(WORK REQUIRED)
After locating the line that contains "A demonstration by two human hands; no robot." in the data below, set down exactly that line and each one after it through the line that contains "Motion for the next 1", and nothing more.

Source records
..........
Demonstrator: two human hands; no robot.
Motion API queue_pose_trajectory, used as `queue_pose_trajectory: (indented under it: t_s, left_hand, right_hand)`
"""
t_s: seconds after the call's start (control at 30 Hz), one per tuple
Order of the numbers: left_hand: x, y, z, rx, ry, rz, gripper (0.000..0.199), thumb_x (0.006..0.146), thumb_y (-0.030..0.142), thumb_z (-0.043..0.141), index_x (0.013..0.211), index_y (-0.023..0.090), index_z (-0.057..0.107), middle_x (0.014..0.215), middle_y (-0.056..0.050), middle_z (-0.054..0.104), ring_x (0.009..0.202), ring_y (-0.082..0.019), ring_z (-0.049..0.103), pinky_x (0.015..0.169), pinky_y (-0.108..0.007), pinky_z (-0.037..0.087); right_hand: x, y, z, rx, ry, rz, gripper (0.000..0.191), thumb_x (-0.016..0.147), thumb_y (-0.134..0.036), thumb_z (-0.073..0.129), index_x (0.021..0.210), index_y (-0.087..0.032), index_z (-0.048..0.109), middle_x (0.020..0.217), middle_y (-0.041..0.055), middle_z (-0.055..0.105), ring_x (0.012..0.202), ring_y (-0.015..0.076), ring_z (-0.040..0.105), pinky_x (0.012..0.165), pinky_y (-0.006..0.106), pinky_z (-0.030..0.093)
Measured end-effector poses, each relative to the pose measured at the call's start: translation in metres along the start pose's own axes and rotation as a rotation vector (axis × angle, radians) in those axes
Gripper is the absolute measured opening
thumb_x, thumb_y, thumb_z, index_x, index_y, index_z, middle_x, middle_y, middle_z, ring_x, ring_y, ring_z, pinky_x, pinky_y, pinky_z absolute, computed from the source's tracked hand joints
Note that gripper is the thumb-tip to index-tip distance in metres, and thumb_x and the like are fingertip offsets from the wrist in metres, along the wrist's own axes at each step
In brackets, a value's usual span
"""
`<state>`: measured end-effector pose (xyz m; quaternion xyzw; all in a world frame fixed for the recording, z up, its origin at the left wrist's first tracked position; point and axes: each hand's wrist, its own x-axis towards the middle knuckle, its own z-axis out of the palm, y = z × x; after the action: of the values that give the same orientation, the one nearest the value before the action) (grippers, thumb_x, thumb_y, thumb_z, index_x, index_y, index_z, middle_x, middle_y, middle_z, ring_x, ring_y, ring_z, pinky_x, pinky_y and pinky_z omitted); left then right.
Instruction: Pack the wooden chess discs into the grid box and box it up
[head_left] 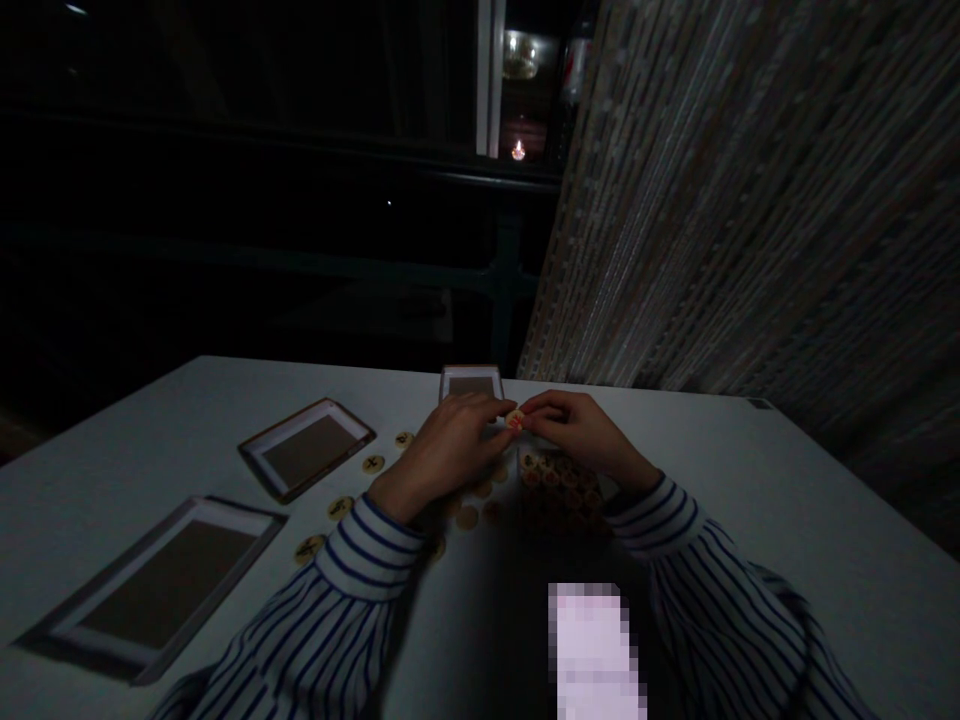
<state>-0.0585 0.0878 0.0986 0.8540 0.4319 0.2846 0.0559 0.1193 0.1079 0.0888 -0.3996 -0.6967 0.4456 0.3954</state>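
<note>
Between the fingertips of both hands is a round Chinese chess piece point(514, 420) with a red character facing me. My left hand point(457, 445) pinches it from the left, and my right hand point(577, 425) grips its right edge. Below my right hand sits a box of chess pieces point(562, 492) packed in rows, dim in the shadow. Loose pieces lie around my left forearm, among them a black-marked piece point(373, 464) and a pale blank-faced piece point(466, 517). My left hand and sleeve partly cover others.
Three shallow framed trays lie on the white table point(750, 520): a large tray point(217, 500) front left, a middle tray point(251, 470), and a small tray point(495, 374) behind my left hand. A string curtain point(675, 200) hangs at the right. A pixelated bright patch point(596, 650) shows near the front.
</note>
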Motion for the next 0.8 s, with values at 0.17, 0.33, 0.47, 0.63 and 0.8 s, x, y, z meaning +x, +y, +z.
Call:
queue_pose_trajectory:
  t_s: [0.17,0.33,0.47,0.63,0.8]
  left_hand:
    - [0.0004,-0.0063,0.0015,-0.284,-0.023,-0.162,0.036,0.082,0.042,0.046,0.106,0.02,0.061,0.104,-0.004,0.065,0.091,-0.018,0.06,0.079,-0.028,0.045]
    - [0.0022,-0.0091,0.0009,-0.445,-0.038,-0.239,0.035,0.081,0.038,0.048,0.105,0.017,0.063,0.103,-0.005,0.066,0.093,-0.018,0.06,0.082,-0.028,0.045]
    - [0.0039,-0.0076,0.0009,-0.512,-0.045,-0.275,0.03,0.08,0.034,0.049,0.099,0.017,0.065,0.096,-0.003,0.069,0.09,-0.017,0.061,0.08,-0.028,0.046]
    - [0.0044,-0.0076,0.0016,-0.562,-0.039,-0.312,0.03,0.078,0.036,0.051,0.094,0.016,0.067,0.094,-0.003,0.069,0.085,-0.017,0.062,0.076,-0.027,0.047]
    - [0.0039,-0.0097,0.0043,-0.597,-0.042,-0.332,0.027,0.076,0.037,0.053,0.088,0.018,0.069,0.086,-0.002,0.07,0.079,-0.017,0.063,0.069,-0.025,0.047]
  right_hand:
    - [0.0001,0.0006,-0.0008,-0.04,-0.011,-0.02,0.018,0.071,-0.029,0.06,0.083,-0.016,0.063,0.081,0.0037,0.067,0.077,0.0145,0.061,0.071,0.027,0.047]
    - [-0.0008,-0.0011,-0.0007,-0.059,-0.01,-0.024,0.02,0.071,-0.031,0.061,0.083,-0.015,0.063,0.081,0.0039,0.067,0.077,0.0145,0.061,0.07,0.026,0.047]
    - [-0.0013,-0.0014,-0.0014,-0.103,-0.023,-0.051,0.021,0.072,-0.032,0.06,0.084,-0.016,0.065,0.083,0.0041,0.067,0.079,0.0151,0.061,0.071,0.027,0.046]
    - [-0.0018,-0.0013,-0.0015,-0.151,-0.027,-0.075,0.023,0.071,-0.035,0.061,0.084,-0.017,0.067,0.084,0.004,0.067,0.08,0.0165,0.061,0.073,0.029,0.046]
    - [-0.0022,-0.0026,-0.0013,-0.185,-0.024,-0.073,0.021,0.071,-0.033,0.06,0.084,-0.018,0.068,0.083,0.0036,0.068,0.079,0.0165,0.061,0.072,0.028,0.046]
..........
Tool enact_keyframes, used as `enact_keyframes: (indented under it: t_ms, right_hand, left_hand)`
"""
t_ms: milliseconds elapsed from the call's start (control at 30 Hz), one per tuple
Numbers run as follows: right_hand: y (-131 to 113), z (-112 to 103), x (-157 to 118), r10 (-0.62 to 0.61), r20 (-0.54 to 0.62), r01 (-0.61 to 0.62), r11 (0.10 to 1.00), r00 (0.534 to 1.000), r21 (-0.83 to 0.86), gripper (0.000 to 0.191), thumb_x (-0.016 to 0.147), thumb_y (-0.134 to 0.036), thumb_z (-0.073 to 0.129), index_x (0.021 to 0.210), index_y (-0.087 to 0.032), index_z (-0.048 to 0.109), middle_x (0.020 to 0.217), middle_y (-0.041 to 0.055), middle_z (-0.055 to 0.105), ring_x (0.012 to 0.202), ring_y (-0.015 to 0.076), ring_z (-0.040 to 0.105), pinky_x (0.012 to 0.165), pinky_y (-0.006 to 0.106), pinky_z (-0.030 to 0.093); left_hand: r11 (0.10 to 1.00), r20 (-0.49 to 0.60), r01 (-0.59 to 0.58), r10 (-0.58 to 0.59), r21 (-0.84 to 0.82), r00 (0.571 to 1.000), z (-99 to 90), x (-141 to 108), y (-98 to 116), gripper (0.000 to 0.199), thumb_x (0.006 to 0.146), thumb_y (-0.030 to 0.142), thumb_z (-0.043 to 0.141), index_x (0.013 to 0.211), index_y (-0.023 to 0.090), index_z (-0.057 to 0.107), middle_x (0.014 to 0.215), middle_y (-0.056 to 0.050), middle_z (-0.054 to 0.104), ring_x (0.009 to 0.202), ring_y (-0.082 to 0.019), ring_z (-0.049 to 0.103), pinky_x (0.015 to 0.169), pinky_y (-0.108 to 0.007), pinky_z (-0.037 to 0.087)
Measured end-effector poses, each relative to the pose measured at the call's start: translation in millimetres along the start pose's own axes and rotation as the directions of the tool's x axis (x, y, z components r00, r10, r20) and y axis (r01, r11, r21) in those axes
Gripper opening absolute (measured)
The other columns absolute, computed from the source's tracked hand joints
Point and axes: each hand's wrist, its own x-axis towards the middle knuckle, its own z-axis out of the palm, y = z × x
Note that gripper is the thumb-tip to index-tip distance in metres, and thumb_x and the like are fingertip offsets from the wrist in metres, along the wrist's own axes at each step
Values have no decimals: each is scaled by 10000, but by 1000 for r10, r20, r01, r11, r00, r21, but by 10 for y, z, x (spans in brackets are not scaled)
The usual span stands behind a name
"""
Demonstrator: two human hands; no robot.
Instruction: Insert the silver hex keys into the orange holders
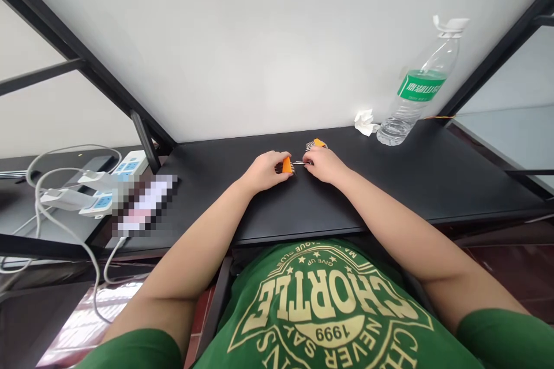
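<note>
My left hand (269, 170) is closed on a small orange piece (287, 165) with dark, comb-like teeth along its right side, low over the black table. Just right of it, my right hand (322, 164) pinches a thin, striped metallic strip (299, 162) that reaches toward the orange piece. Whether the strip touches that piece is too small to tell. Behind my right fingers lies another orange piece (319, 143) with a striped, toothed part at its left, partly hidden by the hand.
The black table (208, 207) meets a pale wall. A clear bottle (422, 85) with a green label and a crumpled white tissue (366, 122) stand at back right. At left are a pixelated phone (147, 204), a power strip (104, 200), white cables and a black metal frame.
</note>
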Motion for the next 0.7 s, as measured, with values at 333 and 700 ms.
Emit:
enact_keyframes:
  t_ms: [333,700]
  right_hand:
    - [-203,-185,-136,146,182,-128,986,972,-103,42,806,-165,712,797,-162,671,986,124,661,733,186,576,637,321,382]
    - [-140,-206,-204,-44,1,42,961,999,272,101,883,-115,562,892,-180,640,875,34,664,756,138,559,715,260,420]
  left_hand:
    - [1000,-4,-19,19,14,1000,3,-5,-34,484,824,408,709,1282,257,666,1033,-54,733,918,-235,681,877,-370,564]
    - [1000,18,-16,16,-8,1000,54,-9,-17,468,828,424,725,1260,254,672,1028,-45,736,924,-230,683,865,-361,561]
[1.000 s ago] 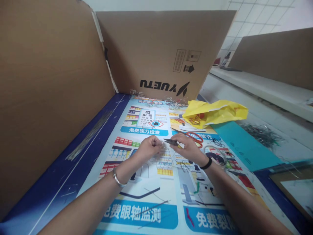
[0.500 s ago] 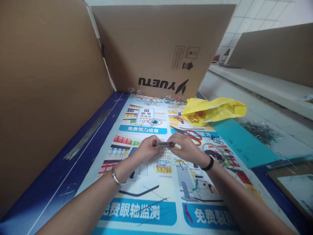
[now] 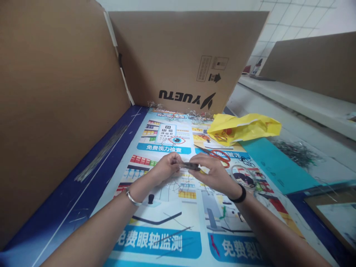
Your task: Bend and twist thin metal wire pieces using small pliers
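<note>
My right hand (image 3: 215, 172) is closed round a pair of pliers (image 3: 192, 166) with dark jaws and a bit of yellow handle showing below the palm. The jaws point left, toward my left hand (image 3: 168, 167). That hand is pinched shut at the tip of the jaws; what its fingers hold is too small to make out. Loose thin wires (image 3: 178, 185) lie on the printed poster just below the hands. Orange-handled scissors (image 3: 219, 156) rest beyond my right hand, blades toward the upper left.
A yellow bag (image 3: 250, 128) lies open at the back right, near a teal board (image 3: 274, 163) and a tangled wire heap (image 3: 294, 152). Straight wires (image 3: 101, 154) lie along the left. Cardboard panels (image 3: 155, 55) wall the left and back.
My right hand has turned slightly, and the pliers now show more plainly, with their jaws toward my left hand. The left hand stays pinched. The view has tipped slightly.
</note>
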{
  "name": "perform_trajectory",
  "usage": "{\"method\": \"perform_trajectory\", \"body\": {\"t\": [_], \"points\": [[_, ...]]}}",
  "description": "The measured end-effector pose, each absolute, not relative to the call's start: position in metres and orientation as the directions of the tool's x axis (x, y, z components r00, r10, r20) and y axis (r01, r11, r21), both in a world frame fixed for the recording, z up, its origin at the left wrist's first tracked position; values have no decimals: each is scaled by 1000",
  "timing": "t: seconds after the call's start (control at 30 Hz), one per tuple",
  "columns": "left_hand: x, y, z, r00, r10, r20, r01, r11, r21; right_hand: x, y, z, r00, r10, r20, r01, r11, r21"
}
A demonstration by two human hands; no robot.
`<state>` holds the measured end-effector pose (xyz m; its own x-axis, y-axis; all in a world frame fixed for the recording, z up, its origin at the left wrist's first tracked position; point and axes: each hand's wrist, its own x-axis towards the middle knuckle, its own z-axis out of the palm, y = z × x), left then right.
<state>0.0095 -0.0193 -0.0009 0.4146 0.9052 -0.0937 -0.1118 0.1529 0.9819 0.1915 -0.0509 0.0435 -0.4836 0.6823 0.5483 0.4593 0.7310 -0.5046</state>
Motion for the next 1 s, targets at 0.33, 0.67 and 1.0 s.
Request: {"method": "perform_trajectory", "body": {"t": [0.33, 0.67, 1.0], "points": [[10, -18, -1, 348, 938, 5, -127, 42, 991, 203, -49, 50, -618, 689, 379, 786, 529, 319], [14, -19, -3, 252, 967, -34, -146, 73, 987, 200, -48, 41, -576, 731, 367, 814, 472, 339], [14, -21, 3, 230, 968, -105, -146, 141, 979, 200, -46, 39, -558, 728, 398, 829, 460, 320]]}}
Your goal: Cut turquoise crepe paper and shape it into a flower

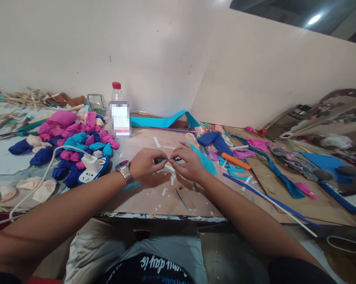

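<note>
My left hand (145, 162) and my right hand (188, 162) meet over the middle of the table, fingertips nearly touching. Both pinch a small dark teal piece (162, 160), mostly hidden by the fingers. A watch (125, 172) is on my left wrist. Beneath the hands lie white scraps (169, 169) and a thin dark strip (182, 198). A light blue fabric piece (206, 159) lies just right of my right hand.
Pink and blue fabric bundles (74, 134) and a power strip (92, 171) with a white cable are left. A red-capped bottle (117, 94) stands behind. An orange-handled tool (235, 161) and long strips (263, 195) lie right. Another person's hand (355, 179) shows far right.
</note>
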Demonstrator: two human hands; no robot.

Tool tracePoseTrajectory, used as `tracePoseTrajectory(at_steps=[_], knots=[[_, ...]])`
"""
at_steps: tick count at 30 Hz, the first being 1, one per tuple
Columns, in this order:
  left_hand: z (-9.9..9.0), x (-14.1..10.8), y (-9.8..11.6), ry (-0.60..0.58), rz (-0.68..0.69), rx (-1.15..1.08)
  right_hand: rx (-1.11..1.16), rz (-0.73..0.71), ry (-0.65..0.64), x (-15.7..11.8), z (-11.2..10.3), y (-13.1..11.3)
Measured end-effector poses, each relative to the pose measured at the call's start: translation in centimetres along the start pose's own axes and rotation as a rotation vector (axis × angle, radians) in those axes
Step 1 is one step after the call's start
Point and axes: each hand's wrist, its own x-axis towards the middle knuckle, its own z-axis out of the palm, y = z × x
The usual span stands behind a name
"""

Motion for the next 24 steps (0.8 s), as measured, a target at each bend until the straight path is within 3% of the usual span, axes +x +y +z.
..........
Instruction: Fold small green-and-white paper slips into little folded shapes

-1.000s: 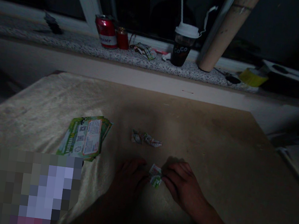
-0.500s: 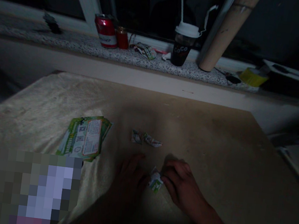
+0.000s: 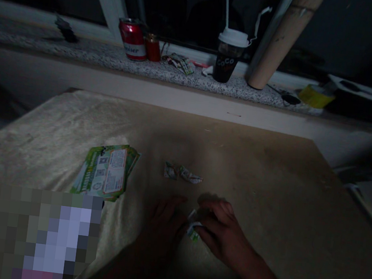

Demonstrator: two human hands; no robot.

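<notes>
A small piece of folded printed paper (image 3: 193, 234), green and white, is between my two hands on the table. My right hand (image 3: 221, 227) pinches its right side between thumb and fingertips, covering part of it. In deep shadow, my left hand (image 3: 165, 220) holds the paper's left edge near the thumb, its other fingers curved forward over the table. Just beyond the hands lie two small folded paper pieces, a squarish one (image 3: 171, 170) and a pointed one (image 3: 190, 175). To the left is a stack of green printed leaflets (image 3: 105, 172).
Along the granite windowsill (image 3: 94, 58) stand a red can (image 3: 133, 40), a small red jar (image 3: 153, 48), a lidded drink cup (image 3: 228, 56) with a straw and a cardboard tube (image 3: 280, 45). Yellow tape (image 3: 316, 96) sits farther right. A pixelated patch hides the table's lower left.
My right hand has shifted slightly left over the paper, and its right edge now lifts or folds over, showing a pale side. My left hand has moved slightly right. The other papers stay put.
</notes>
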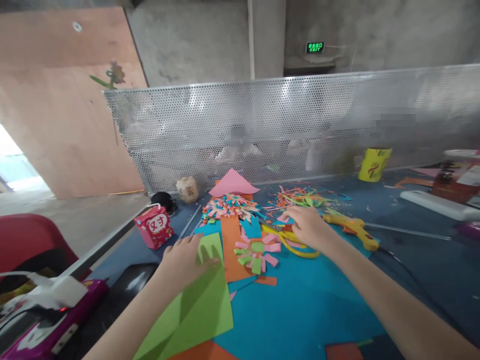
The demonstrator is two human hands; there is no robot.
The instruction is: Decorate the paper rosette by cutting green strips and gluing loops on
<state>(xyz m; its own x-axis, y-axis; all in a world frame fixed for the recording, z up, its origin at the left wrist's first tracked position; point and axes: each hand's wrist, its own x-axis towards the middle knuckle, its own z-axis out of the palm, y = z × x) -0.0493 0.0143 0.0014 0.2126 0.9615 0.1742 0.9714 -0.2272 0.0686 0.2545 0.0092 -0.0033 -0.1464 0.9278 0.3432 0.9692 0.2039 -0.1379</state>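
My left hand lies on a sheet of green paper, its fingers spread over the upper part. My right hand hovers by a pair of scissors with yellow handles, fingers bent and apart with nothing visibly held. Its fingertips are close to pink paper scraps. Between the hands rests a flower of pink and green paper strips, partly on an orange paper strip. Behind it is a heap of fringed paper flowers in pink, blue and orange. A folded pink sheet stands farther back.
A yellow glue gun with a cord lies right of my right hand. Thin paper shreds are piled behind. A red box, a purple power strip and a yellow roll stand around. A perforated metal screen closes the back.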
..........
(WRITTEN SOLUTION)
A demonstration by two human hands; no robot.
`<state>` holds the measured end-effector pose (xyz m; its own x-axis, y-axis; all in a world frame fixed for the recording, z up, its origin at the left wrist's first tracked position; point and axes: each hand's wrist, its own x-axis towards the middle knuckle, its own z-axis out of the palm, y = z × x), left then right.
<state>0.0095 -0.0193 -0.0009 0.4146 0.9052 -0.0937 -0.1118 0.1529 0.9819 0.1915 -0.0509 0.0435 -0.4836 0.6823 0.5483 0.4593 0.7310 -0.5046</state>
Motion for the next 1 s, targets at 0.33, 0.67 and 1.0 s.

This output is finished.